**Task to complete:** From the entries below, retype only the lines from the one with "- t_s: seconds" through the one with "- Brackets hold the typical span", exactly as written.

[Data in this exercise Boundary: Start]

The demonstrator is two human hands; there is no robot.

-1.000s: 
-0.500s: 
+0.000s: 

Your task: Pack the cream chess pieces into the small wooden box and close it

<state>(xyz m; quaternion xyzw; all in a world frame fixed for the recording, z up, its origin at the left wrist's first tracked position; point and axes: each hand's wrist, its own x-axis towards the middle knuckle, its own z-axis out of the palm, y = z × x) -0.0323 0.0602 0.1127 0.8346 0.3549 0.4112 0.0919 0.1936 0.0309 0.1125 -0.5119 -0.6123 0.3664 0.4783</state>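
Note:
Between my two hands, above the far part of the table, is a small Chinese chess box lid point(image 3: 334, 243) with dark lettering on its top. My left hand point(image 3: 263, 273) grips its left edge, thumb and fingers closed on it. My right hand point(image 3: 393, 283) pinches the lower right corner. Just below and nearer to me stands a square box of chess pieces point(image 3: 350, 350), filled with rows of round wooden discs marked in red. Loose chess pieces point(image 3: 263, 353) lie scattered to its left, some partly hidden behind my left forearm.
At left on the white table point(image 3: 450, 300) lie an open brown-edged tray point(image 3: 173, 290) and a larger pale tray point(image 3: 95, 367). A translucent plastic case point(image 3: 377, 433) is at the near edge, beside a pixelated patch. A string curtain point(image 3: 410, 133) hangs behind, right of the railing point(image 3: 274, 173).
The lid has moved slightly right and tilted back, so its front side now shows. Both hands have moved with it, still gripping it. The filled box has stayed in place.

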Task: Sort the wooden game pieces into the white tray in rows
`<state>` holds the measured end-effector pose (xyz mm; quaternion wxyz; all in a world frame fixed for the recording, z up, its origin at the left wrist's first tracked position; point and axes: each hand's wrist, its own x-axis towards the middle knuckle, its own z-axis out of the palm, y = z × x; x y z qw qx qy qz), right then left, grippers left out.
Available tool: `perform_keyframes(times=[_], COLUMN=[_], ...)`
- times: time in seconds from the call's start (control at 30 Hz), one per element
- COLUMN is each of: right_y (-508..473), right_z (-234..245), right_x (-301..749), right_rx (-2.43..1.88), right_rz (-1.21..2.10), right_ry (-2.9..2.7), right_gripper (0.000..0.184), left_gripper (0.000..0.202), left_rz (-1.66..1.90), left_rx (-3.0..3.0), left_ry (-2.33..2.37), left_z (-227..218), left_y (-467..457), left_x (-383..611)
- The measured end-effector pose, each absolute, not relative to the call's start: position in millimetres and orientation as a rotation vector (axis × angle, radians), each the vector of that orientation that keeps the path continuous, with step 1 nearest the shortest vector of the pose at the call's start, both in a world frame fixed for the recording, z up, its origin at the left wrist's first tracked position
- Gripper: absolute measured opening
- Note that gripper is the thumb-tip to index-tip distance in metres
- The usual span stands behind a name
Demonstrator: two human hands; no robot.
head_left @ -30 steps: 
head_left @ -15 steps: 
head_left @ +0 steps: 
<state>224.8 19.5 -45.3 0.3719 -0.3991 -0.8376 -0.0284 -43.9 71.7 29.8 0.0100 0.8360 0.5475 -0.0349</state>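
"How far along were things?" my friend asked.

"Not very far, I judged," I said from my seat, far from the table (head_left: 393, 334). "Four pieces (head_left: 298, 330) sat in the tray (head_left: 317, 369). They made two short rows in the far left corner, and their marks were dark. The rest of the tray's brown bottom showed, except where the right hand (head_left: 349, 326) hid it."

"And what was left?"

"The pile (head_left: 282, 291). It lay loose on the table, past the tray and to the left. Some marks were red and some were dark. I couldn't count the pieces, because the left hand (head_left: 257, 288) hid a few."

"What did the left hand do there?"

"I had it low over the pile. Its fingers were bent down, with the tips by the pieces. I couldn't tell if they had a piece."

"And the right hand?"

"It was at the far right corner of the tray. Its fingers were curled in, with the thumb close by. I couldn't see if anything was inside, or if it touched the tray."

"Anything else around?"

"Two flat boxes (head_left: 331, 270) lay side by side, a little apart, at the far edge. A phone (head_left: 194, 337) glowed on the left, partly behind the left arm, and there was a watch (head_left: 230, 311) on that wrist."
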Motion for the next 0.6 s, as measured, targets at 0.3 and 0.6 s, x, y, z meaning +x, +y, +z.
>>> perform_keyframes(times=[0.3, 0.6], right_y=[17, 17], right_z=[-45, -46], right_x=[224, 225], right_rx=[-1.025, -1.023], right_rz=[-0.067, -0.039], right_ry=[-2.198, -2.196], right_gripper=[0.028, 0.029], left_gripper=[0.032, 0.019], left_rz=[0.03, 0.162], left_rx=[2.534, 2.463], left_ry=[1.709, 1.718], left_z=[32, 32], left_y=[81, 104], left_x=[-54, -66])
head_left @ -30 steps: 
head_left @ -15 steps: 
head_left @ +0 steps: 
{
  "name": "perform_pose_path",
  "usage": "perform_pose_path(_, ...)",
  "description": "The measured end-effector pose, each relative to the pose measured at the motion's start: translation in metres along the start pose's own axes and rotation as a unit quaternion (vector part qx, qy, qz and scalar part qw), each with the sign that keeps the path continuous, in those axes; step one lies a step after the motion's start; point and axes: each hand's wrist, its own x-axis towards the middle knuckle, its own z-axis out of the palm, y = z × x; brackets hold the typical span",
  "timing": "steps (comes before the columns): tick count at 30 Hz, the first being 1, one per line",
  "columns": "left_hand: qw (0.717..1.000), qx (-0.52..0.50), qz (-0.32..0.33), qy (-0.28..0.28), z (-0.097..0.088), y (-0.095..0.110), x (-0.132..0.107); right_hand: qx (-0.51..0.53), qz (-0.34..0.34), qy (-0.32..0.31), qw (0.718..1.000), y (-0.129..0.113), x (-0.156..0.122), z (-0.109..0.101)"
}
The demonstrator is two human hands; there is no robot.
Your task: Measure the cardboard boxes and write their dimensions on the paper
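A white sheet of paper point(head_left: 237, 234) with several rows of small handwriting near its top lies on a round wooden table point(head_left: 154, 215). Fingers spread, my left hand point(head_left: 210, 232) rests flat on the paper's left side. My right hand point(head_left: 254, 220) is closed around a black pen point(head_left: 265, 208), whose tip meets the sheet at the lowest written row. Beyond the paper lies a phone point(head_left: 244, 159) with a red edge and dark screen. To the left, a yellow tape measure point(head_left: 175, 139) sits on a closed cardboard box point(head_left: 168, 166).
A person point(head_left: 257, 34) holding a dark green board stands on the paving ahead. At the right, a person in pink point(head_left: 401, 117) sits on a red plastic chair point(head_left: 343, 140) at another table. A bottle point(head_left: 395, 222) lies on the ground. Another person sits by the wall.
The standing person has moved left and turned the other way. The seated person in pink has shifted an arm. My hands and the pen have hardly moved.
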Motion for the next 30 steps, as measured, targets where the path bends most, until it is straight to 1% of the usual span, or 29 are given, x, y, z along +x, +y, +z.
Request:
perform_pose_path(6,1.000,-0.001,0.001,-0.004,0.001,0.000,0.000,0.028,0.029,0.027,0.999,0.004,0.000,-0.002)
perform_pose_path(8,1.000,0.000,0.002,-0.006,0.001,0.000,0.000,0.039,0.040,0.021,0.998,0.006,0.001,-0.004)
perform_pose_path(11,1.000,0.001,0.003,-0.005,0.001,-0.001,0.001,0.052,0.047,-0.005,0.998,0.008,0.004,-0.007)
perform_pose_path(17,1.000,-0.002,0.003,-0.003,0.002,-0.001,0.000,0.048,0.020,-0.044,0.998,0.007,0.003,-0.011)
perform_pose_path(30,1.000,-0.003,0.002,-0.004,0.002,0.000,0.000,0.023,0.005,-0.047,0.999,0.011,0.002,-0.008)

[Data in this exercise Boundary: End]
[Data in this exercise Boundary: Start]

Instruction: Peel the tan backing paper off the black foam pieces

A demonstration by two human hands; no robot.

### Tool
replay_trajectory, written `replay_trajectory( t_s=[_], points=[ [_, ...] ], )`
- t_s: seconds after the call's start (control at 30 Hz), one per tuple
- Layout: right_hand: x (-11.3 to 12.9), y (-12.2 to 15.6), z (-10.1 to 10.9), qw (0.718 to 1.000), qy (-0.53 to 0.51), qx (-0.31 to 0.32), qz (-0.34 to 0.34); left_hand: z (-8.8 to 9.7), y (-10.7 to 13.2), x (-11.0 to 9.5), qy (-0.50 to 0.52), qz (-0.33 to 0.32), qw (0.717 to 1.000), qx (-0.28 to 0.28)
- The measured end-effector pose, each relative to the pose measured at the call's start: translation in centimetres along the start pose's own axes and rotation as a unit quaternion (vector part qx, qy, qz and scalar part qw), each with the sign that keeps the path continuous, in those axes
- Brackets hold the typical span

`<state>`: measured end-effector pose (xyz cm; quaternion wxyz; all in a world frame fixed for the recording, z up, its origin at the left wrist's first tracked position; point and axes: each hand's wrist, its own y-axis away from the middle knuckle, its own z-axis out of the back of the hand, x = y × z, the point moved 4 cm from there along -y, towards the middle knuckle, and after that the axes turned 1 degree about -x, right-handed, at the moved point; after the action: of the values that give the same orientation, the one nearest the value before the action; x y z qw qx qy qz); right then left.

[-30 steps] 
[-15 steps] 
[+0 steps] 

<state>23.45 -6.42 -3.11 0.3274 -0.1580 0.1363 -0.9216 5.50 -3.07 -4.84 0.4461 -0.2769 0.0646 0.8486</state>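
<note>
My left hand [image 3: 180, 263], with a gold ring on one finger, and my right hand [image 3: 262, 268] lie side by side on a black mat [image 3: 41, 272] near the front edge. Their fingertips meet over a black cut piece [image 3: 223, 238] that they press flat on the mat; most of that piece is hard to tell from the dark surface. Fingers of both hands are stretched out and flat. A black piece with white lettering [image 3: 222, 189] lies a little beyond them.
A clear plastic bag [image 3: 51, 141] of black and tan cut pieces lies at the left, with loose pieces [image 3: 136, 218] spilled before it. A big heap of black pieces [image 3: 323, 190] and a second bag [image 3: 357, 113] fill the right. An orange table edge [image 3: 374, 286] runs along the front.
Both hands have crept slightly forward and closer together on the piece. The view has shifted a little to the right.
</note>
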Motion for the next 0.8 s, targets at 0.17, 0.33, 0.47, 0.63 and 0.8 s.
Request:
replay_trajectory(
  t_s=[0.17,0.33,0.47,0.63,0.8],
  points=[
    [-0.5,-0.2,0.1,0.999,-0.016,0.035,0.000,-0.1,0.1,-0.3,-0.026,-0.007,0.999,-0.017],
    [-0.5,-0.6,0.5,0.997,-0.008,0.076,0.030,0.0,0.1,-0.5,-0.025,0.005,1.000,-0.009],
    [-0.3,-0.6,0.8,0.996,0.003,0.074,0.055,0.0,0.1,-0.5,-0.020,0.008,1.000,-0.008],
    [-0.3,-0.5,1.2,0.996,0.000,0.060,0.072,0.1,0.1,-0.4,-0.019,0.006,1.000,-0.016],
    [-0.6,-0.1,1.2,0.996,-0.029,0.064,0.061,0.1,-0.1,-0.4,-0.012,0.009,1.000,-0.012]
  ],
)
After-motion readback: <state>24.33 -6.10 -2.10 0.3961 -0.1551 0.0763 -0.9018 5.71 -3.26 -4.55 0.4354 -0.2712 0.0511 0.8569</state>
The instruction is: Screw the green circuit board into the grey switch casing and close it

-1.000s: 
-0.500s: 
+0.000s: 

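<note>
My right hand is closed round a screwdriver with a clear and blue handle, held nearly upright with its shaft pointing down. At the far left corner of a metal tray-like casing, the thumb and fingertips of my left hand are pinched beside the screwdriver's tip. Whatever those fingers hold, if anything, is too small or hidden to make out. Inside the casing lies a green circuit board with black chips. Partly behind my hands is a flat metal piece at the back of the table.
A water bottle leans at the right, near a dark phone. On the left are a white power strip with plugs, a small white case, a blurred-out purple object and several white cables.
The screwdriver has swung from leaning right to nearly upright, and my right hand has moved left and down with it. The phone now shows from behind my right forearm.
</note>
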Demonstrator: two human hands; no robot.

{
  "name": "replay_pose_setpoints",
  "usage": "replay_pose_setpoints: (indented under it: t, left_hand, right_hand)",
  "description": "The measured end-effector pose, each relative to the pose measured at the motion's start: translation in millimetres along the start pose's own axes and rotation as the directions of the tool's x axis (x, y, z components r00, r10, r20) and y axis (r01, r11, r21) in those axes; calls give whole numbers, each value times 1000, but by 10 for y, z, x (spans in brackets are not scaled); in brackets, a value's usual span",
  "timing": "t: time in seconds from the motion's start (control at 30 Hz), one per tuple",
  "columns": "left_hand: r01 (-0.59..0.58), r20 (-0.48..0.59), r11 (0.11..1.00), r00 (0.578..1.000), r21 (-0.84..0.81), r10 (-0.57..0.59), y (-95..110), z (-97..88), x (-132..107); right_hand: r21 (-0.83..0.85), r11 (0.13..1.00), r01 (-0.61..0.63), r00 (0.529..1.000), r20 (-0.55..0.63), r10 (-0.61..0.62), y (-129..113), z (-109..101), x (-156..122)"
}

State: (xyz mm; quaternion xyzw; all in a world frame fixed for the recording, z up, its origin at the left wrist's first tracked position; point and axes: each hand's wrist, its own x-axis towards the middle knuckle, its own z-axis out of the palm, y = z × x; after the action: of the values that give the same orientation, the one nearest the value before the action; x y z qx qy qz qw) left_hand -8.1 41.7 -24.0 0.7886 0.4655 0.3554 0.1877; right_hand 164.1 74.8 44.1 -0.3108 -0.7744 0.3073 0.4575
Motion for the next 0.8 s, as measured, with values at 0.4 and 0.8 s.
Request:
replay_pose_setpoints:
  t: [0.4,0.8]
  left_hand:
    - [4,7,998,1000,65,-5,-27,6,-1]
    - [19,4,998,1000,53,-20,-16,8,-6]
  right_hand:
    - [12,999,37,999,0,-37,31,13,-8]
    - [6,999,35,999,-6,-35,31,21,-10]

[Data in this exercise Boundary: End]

**Task answer:**
- t_s: seconds after the call's start (control at 30 Hz), one per tuple
- Layout: right_hand: x (-11.3 to 12.9), y (-12.2 to 15.6), z (-10.1 to 10.9), qw (0.718 to 1.000), qy (-0.53 to 0.51), qx (-0.31 to 0.32), qz (-0.34 to 0.34); left_hand: z (-8.8 to 9.7), y (-10.7 to 13.2), x (-11.0 to 9.5), qy (-0.50 to 0.52), qz (-0.33 to 0.32), qw (0.717 to 1.000), qx (-0.28 to 0.28)
- The measured end-effector pose, each relative to the pose measured at the call's start: translation in centimetres along the start pose's own axes and rotation as a unit quaternion (vector part qx, qy, qz and scalar part qw), each with the sign that keeps the path continuous, in those axes
- Brackets hold the typical span

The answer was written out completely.